WHAT YOU WILL DO: Lines from the beginning of the data below through the one containing "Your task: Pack" are to be printed exactly as they appear.

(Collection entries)
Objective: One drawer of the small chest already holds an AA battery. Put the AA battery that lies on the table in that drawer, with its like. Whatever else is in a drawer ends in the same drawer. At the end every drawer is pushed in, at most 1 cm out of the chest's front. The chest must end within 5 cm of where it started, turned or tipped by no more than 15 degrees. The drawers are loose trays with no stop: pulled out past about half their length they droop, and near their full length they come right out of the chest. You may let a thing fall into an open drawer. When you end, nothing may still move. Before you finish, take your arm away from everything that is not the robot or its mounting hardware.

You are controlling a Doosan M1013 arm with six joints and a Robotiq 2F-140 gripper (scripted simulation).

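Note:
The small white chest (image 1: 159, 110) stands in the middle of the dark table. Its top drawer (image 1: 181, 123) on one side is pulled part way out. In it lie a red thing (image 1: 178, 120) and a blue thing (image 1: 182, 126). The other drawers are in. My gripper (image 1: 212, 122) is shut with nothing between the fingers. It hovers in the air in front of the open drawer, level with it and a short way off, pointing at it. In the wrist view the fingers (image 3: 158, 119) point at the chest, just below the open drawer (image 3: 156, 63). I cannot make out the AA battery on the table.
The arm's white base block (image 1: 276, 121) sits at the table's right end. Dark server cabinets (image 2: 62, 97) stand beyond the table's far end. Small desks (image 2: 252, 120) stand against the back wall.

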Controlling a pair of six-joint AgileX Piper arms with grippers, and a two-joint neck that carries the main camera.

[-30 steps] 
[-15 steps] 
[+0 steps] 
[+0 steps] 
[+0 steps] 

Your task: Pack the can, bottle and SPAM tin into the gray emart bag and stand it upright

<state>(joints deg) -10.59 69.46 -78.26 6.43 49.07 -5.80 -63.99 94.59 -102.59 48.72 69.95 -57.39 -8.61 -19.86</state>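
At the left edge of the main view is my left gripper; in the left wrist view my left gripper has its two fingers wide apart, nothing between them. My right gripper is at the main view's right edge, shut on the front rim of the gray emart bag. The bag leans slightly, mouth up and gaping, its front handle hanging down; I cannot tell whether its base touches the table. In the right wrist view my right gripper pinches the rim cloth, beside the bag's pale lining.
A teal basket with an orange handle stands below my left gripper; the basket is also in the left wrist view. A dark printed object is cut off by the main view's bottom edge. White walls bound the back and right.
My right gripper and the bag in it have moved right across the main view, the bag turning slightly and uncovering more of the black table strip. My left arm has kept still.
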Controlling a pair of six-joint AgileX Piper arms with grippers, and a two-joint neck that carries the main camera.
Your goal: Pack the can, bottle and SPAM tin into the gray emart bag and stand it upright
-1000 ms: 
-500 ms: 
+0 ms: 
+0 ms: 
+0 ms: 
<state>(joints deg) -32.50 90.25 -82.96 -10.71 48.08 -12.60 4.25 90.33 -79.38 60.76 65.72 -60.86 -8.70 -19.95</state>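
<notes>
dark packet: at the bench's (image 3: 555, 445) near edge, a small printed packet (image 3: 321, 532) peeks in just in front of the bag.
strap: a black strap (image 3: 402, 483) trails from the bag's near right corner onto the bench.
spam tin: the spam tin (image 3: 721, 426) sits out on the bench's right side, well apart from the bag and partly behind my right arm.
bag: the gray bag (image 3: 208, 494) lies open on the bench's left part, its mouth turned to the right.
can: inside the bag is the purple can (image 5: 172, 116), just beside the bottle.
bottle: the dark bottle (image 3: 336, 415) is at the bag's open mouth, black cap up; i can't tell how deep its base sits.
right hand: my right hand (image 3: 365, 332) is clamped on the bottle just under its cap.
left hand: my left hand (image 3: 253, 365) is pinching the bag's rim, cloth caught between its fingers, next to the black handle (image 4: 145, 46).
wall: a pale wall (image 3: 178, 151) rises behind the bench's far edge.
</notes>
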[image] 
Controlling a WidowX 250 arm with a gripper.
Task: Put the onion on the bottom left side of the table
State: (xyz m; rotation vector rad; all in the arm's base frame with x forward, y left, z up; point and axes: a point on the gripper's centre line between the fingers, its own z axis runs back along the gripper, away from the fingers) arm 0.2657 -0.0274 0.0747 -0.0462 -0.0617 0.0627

FINISHED EXERCISE:
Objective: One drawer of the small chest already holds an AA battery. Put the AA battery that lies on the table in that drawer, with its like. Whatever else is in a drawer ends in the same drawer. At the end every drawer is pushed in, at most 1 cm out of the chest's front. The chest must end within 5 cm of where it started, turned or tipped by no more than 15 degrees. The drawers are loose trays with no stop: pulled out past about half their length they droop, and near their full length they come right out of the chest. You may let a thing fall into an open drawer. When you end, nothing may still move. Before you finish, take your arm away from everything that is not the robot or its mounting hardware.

You are controlling a Doosan M1013 arm with six joints and a Robotiq 2F-140 gripper (scripted simulation).

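Note:
The small white chest (image 1: 159, 110) stands in the middle of the dark table. Its top drawer (image 1: 181, 123) on one side is pulled part way out. In it lie a red thing (image 1: 178, 120) and a blue thing (image 1: 182, 126). The other drawers are in. My gripper (image 1: 212, 122) is shut with nothing between the fingers. It hovers in the air in front of the open drawer, level with it and a short way off, pointing at it. In the wrist view the fingers (image 3: 158, 119) point at the chest, just below the open drawer (image 3: 156, 63). I cannot make out the AA battery on the table.
The arm's white base block (image 1: 276, 121) sits at the table's right end. Dark server cabinets (image 2: 62, 97) stand beyond the table's far end. Small desks (image 2: 252, 120) stand against the back wall.
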
Controlling a pair of six-joint AgileX Piper arms with grippers, and a two-joint neck that carries the main camera.

[-30 steps] 
[-15 steps] 
[+0 steps] 
[+0 steps] 
[+0 steps] 

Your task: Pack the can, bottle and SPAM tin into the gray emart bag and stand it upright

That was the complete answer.